Brad Hayes, president of Petrel Robertson Consulting Ltd., suggests taking popular astronomical shale oil and natural gas forecasts with the proverbial grain of salt. “There is huge variability,” agrees Sproule Associates vice-president Cameron Six.

Hayes and Six emphasized unknowns when they reported results of a pioneer effort to add economic focus into geological visions of national subterranean wealth. Professional peers and energy entrepreneurs filled an auditorium in the industry capital of Calgary this week for the event, which was held by the Canadian Society for Unconventional Resources and the Alberta government.

Canadian shale deposits are still geological and technical frontiers, said Six. “Companies are continuously pushing the edge out into lower quality rock.”

Even in a half-dozen established drilling “plays” or zones where enough horizontal and fracked wells are producing to enable expert guesswork, extreme variability of results render forecasts sketchy at best, Six observed.

The best-known targets in Alberta, British Columbia, Saskatchewan and Manitoba contain an agreed “original oil in place” volume — or OOIP natural endowment — of 194 billion barrels of gas-liquids and “tight” crude, said Six.

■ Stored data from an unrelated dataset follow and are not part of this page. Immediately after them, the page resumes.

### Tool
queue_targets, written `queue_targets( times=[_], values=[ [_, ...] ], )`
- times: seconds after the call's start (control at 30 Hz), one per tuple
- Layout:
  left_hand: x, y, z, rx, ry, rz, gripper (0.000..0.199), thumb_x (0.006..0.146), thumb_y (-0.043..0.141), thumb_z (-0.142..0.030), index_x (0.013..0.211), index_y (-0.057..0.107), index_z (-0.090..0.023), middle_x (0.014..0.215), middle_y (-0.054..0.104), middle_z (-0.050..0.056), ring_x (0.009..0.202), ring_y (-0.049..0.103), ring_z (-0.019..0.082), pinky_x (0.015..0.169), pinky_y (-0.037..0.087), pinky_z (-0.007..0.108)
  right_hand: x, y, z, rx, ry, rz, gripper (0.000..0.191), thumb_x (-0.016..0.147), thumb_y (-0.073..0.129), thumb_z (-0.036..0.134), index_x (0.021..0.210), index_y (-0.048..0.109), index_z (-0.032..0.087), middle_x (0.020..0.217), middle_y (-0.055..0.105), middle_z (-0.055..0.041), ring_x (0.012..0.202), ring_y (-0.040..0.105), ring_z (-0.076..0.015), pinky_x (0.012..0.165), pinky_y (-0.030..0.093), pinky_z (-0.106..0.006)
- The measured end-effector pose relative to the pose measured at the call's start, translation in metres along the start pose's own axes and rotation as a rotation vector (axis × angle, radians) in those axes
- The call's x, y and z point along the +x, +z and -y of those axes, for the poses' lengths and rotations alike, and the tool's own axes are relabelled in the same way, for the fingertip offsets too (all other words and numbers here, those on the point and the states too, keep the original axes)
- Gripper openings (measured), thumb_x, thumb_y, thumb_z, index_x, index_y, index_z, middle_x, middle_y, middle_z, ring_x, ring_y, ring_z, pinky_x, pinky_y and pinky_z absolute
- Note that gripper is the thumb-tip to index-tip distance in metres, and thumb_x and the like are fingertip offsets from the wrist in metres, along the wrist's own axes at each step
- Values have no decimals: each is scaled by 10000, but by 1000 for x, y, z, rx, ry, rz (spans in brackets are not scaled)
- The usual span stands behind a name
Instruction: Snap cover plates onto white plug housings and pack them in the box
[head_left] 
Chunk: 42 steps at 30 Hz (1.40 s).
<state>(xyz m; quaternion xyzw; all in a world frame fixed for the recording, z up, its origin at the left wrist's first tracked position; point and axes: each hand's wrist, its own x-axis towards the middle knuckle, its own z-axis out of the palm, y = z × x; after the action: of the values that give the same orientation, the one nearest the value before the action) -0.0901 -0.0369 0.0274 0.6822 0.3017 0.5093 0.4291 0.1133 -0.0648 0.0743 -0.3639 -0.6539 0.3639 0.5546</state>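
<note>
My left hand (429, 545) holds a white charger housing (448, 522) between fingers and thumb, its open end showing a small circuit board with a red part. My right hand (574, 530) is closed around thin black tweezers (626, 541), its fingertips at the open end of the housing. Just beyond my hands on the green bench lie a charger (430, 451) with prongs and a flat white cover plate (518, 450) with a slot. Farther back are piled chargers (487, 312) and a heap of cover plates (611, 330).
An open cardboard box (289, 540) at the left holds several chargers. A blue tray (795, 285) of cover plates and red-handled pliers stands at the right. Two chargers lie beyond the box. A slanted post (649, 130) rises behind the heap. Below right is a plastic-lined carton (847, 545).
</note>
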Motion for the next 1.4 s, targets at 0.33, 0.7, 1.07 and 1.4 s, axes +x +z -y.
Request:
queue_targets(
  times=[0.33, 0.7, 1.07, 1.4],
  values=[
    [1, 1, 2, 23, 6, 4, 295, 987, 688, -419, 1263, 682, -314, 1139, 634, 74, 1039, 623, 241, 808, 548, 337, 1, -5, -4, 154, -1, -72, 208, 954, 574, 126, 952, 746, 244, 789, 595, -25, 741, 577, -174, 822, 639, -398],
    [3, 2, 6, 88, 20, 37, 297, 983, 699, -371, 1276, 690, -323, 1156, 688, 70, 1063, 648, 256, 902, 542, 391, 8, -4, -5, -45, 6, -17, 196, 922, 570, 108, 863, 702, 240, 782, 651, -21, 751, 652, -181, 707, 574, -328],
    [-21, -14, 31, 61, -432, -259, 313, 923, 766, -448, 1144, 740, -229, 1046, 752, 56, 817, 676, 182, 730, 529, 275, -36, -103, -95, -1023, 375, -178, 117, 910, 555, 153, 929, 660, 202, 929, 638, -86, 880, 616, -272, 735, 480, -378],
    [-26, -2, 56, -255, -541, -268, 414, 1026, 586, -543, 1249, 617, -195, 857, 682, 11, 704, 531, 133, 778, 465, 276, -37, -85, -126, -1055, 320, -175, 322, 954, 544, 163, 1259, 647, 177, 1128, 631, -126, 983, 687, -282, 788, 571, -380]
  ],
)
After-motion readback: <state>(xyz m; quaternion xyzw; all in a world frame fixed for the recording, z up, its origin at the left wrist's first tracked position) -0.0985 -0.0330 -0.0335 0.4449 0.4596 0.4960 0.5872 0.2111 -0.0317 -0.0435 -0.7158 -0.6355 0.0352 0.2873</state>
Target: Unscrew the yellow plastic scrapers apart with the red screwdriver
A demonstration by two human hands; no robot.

But the group’s “estimated ultimate recovery” or EUR, as shown by well results to date, covers a wide waterfront of 3.3-25.9 billion barrels. Performances at pumping out projected contents are in an unpredictable range of 1-20%.

Success varies widely not only between regions within U.S. state-sized formations such as the 130,000-square-kilometer (52,000-square-mile) Montney and 140,000-square-kilometer (56,000-square-mile) Duvernay — but also between the regions, said Six.

Initial production rates of Montney wells, for instance, vary from 50 to 600 b/d, reported Six. Productivity declines over the first year of well lifespans run as high as 65%.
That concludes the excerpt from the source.